Der Immobilien-Crash und seine Folgen

Dreh dich nicht um...

Stand: 30.09.2008, 13:55 Uhr

Die Münchner Bank Hypo Real Estate ist jüngstes Opfer der US-Finanzkrise in Deutschland. Finanzexperte Paul von der Uni Bochum erklärt, wie hoch das Risiko für andere ist, für andere Banken, für Sparer, für Kommunen.

WDR.de: Droht weiteren Banken der Konkurs? Besteht auch die Gefahr, dass eine deutsche Bank zusammenbricht?

Stephan Paul: Das weiß keiner, weil auch die Bankenpleiten, die wir in den letzten zwei Wochen gesehen haben, sich nicht abgezeichnet haben.

WDR.de: Was sind die Vorteile deutscher Banken gegenüber US-Banken?

Paul: Dass sie sich durch einen umfangreicheren Mechanismus gegenseitig Schutz gewähren. Dass es also über die gesetzliche Einlagensicherung hinaus auch noch über die Verbände der Kreditwirtschaft Schutz gibt. Sofern die eigene Bank dort Mitglied ist, kann man sich relativ sicher sein, sein Geld bis zu einer gewissen Größe zurückzubekommen.

WDR.de: Gibt es Unternehmen in NRW, auf die sich die derzeitige Finanzkrise direkt auswirken könnte?

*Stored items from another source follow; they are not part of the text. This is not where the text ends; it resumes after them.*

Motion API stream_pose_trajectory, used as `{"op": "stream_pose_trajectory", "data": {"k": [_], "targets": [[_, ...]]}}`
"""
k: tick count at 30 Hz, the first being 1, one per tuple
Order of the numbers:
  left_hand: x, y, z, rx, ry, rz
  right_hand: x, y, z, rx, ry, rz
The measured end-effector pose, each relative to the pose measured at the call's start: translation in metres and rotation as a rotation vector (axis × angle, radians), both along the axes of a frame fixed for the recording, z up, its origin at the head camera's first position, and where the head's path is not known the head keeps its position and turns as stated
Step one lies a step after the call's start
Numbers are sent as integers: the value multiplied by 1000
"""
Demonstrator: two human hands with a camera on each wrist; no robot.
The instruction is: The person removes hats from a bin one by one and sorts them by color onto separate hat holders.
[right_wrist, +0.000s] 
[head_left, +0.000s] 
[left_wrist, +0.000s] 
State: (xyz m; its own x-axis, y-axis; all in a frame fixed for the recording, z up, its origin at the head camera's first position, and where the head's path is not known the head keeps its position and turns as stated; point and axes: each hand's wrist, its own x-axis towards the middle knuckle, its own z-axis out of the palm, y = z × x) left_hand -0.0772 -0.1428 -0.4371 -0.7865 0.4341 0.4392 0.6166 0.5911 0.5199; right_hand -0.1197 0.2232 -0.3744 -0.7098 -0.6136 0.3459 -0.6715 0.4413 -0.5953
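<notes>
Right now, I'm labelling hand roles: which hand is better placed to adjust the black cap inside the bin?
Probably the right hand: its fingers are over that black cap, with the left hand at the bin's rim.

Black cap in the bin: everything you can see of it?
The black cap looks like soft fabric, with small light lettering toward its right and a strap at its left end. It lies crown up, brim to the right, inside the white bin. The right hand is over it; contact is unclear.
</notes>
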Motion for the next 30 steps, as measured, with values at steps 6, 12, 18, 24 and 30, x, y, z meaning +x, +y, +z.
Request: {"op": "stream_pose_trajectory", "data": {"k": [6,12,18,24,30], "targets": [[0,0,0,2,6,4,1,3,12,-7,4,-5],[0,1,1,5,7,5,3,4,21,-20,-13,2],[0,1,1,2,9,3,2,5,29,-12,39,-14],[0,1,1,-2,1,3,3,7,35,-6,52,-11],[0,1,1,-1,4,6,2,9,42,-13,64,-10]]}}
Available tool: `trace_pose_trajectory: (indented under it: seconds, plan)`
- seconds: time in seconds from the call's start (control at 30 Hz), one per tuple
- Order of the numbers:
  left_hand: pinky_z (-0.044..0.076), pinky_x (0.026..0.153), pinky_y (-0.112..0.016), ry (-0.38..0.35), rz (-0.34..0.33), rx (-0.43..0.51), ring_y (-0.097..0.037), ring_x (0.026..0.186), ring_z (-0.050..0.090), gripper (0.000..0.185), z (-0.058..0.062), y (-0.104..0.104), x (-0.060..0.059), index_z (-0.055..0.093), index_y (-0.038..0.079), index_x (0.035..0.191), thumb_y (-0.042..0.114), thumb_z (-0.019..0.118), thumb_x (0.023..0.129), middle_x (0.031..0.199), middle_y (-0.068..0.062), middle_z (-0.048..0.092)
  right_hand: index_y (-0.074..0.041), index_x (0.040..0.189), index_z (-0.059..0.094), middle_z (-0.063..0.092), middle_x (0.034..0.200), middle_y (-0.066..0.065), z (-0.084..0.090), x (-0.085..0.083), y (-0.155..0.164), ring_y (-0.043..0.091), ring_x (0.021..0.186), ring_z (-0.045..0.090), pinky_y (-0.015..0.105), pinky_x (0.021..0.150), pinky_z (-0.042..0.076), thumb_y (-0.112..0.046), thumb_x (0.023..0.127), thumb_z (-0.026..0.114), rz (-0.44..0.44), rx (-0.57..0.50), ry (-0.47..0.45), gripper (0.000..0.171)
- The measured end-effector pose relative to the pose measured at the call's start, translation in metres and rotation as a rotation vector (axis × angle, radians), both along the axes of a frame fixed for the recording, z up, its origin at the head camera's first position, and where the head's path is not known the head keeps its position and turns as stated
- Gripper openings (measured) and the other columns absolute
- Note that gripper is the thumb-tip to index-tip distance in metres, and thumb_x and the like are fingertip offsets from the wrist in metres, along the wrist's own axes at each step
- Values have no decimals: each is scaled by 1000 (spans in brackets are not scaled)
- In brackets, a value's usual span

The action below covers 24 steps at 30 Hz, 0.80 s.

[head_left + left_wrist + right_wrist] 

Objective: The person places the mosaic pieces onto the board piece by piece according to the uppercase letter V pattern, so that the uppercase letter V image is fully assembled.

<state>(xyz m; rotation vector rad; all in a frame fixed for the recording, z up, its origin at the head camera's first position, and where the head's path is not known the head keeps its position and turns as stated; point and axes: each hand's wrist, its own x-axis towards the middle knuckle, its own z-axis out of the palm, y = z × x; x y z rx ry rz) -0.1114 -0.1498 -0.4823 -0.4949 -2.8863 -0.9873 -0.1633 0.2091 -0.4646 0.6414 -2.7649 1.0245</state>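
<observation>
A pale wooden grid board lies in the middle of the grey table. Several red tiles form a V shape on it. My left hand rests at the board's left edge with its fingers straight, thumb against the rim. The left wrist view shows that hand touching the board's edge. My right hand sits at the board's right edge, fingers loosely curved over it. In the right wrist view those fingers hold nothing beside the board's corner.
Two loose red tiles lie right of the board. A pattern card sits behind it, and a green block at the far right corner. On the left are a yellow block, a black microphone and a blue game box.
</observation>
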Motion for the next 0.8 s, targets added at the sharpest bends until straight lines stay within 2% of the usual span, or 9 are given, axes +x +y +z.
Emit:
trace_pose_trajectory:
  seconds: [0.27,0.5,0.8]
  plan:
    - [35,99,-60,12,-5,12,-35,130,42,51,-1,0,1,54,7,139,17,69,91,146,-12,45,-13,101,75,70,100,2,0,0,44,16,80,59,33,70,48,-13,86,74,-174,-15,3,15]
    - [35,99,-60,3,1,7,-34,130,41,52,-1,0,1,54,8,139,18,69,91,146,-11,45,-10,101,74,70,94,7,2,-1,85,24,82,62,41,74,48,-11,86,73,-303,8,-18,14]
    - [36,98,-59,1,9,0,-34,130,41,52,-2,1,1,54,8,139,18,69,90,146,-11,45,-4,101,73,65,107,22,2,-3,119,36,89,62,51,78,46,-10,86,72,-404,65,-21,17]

Paul: Ganz allgemein sind all die Unternehmen betroffen, die Bankbeziehungen haben. Bei auslaufenden und neu abzuschließenden Kreditverträgen besteht das Risiko, dass der Bankpartner in Schwierigkeiten ist. Oder dass er möglicherweise gar nicht mehr verfügbar ist. Oder deutlich höhere Preise nimmt.

WDR.de: Zahlreiche Kommunen auch in NRW erwischt die Finanzkrise durch so genannte "Cross-Border-Leasing"-Geschäfte, mit denen sie sich Steuervorteile sichern wollten. Was hat es damit auf sich?

Paul: Dort wurden Infrastruktur-Bestandteile, wie Abwasserkanäle oder das Schienennetz, in die USA verkauft und dann zurückgemietet. Bei diesen Konstruktionen sind in der Regel auch Versicherungsgesellschaften eingebunden, zum Beispiel die AIG, eine sehr große Versicherungsgesellschaft, deren Zahlungsfähigkeit in den USA nachgelassen hat. Jetzt muss eine neue Versicherungsgesellschaft ausgewählt werden, und diese ist in der Regel nur bereit, dieses Engagement zu deutlich höheren Kosten abzudecken. Dass heißt, die Kommunen werden mehr Kosten tragen müssen, um diese Verträge, die sie abgeschlossen haben, auch zu erfüllen. Etliche Kommunen in NRW sind davon betroffen, beispielsweise Recklinghausen, Gelsenkirchen und Bochum.

WDR.de: Die Kurse sind auf Talfahrt. Wie sollen sich Anleger jetzt verhalten?

Paul: Im Moment ist ein schlechter Zeitpunkt, um Aktien zu verkaufen, wegen des mangelnden Erlöses. Beim Aktienkauf würde ich mich schwer tun: Man weiß nicht, ob der Weg noch ein bisschen weiter nach unten geht. Im Moment würde ich dafür plädieren, das Depot so zu halten. Nach Möglichkeit sollte man eine relativ hohe Bargeldquote vorhalten - also Girokonto, maximal Tagesgeld - um auf der sicheren Seite zu sein.

WDR.de: Muss man sich Sorgen um sein Erspartes machen?

Paul: Das kommt darauf an, wo man es investiert hat. Keine Sorgen machen muss man sich bei einer Sparkasse oder einer Bank, die dem Einlagensicherungsfonds angeschlossen ist. Wenn man aber zum Beispiel Zertifikate oder andere Wertpapiere gekauft hat, die nicht unter diesen gesetzlich vorgeschrieben Schutz fallen, dann schon.

Das Gespräch führte Sandra Fomferek.